Regardless of whether it is writing a Will, retirement planning or insurance advice, the importance of the client seeking the assistance of a true professional cannot be underestimated. The true professional is one who is willing to conduct a thorough fact finding, analyse clients’ situation and provide suitable recommendations. To do this can take a large amount of time and effort. Such a thorough process is never available unless one is wiling to pay a fee for it. The analogy is medical diagnosis. Medical diagnosis refers to the process of attempting to determine the identity of a possible disease or disorder and to reach an opinion. This is done through medication examinations, reading medical records, diagnostic tests and so on.

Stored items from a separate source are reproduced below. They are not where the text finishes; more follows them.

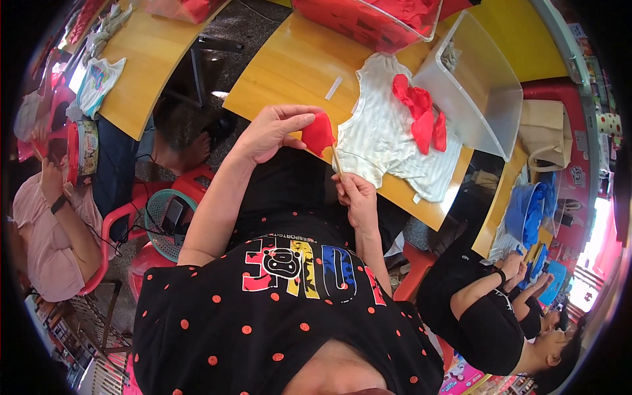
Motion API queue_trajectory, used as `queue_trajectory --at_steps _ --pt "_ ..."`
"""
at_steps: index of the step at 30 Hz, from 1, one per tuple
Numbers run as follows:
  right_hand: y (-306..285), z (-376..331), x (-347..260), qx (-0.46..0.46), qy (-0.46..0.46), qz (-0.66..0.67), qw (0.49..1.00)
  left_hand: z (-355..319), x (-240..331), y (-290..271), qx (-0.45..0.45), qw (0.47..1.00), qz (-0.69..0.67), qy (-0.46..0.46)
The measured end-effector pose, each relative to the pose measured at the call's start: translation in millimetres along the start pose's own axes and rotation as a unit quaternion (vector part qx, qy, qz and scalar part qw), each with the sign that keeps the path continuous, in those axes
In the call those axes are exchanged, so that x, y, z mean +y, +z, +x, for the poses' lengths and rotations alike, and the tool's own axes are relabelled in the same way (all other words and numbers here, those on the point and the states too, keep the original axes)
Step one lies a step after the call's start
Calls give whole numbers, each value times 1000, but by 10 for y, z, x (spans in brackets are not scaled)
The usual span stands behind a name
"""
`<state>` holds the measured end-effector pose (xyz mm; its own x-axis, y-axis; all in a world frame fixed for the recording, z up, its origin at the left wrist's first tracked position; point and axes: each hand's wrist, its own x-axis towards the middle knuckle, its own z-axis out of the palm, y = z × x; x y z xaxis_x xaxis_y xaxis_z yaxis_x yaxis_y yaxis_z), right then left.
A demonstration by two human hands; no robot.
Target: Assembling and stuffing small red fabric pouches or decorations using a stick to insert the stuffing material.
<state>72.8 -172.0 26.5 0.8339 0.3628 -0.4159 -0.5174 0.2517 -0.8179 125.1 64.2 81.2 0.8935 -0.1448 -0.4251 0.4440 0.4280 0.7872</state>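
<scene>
Left of the white striped top, above the near edge of the tabletop, a small red cloth is held up in the air. The person's left grip is grasping it, thumb and fingers pinched on the side farther from the top. Close by the top's lower left edge, the right grip is clasped around a thin tan stick, whose far end points up toward the cloth's lower right edge; I cannot tell whether the two touch.

The top lies spread out on the wood, with crumpled red pieces resting on its right half. A narrow white strip lies to the left of the top. Right of the top stands a clear bin, and behind the top is another see-through box full of red cloth. Farther right of the top, past the bin, is a beige bag; lower on that side, a co-worker in black has both hands near blue pieces.

Well left of the top, a second tabletop carries a printed white shirt. Nearer the person, also left of the top, are a green basket and a co-worker in pink beside a round tub
</scene>
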Motion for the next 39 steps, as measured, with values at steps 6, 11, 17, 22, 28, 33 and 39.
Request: queue_trajectory --at_steps 6,11,17,22,28,33,39 --pt "62 19 -18 5 5 -16 1000 132 -154 -83 -7 999 -50 -5" --pt "52 -11 151 19 -2 55 998 127 -228 -9 0 993 -118 2" --pt "47 -9 108 -7 27 92 995 110 -171 26 4 996 -88 9" --pt "69 -17 125 4 20 46 999 114 -195 32 23 999 -29 -12" --pt "90 -27 140 20 13 60 998 140 -262 -22 49 995 -89 6" --pt "102 -17 152 -1 25 79 997 120 -257 9 41 984 -173 -1" --pt "149 -4 110 14 20 24 999 144 -240 20 21 994 -103 -28"
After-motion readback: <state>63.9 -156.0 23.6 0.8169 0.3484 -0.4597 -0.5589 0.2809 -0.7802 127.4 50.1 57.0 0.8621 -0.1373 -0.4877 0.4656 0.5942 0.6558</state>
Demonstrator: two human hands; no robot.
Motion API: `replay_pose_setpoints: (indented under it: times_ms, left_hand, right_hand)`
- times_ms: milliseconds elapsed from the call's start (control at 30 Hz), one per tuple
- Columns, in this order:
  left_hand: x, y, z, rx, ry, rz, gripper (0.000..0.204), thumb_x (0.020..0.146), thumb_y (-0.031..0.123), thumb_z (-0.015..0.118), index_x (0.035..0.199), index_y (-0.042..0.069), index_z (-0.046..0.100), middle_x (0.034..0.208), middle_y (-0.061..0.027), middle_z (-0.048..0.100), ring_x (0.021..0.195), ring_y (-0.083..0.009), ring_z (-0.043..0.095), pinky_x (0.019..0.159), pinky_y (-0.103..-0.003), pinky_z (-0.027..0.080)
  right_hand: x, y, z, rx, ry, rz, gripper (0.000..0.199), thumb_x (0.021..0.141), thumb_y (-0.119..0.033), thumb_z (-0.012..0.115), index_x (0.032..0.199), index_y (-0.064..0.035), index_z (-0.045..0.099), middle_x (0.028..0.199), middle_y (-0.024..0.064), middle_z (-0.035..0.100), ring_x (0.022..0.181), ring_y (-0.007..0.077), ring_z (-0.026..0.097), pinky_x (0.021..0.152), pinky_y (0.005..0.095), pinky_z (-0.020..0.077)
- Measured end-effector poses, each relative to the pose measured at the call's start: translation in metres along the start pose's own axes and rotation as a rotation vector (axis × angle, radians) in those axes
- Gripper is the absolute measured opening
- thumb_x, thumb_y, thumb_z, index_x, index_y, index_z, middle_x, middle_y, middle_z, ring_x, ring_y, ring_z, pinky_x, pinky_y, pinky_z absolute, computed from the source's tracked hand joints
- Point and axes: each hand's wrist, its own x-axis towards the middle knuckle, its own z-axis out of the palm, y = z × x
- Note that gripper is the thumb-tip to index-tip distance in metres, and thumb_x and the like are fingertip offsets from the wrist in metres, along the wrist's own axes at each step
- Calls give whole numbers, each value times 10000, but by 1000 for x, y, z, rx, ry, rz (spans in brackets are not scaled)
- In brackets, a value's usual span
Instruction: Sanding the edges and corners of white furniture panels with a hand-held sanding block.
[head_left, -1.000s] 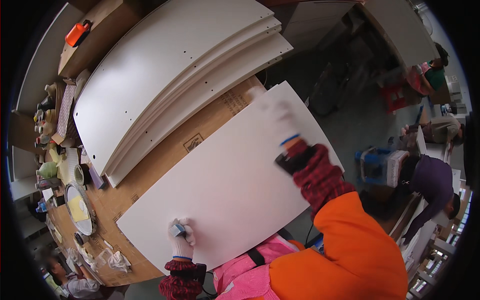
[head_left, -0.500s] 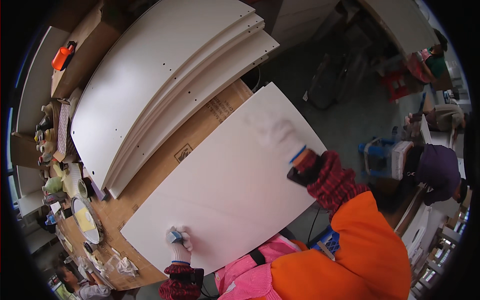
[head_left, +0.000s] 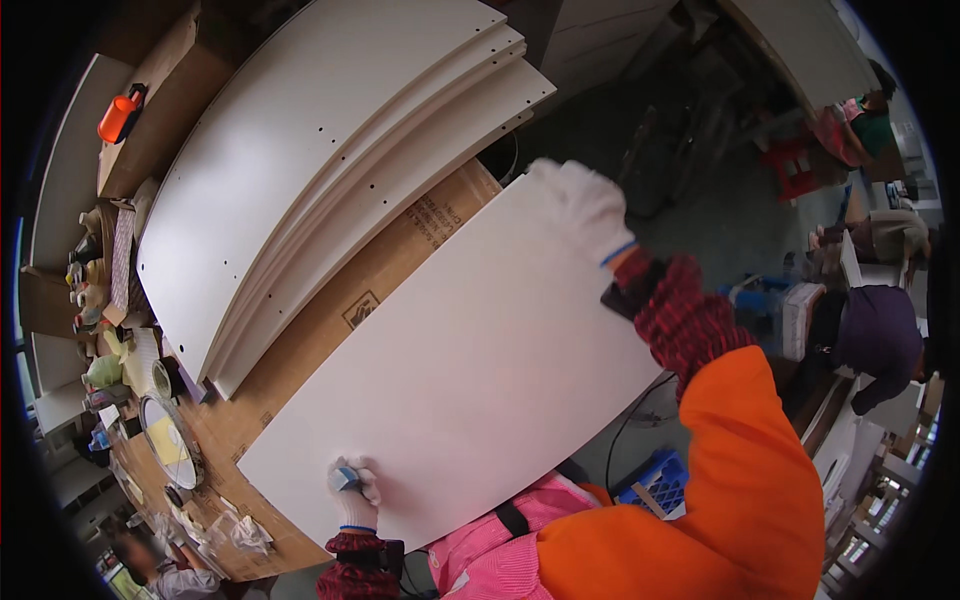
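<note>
A large white panel (head_left: 450, 340) lies on a cardboard-covered table before me. Near its lower left corner, my left hand (head_left: 362, 495), in a white knitted glove, is closed around a small blue-grey block (head_left: 346, 479) and rests on the panel. My right hand (head_left: 588, 205), gloved in white too, reaches across to the panel's far right corner. Its fingers look stretched out along the surface, slightly blurred, and I see nothing held in them; the palm side is hidden.
Beyond the panel, several white panels with drilled holes (head_left: 300, 170) lie stacked on the cardboard (head_left: 290, 355). At the left stand a round tin (head_left: 150, 425), tape and bottles. An orange tool (head_left: 120, 115) lies on a box. A blue crate (head_left: 655, 480) sits at lower right; people work farther right.
My right hand has moved up and right, from over the panel to its far corner. The left hand with the blue-grey block stays almost where it was.
</note>
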Motion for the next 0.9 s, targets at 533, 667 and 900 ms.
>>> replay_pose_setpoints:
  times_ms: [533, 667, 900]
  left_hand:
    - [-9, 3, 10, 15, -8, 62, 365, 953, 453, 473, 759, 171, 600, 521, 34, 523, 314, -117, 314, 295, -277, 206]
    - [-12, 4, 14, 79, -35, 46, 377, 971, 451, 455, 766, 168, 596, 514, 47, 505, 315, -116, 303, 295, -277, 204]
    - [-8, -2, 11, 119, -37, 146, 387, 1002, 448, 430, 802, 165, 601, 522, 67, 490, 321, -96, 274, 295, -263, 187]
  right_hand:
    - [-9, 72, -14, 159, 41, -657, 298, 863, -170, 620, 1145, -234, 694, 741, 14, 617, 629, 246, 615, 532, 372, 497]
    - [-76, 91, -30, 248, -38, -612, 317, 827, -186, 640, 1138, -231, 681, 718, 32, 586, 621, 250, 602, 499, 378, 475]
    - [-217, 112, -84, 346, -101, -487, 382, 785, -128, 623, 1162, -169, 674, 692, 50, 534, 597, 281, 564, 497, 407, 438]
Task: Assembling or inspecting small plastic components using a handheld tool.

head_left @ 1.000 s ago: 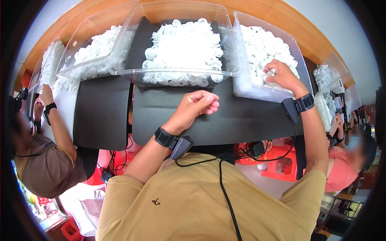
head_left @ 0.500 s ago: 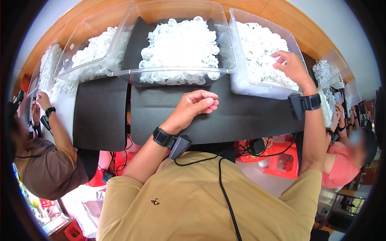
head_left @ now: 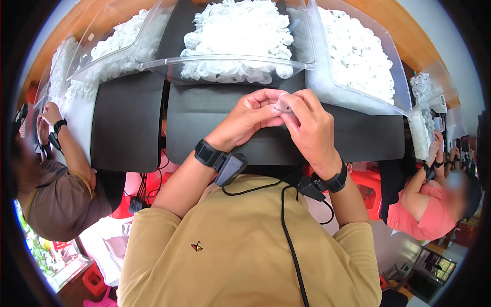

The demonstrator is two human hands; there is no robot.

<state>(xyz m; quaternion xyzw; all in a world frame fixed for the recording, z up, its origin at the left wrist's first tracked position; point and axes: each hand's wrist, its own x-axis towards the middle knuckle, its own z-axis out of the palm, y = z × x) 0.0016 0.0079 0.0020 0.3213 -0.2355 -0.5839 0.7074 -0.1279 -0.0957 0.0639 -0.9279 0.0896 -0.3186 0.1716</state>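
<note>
Centre bin (head_left: 302,64), clear, upper middle: is holding heaped white parts (head_left: 235,33) | Right bin (head_left: 319,84), clear, upper right: is holding a white heap (head_left: 355,56) | Left bin (head_left: 105,63), clear, upper left: is holding loose white pieces (head_left: 120,37) | Left hand (head_left: 248,120) and right hand (head_left: 314,130): are meeting at centre, fingertips pinching a small translucent piece (head_left: 286,106) over the black table (head_left: 197,115)

At the far left sits a co-worker in a brown short-sleeved shirt (head_left: 66,204); at the far right, a co-worker in a coral-pink top (head_left: 427,217). Orange-brown wood panelling (head_left: 396,48) curves below a plain white wall (head_left: 434,30). Lower left: a crumpled white sheet (head_left: 105,256), a red plastic stool (head_left: 92,268) and a bright pink object (head_left: 102,302), cut off by the lower edge. A barred window (head_left: 440,265) shows lower right.
</note>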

Such process requires both time and money. It is morally and legally wrong for any medical professional to prescribe medications or conduct surgeries without any prior medical diagnosis and due diligence. Yet, in the financial industry it is the norm to recommend products even without understanding the clients’ needs. Imagine the moral and financial hazard involved. Since clients do not pay unless products are bought, such a phenomenon of selling financial products without any due diligence is not surprising.

Similarly, many Will writers are simply form fillers and instructions takers. How can a Will be drafted without understanding the testator’s needs? Perhaps these Will writers felt that it was intrusive to ask too many questions. But the real reason is likely to do with money than anything else. It takes about nearly 20 hours to fully understand a client’s needs through a thorough fact find process. Assuming there are 160 working hours in a month, the Will writer can only accommodate 8 cases per month. Given that a simple Will costs an average of $200, the revenue is only $1600 per month. That is why in the Will writing industry there is little or no fact find. The onus is on the testator (client) to determine for himself or herself whether the Will drafted is suitable or not.

Whether it is estate planning or financial advisory, it is obvious that professionals should and must go beyond mere form filling exercises. Consumers should demand greater professionalism and this can only happen if professionals can be assured and confident of earning a decent living even if it means spending many hours diligently on the case.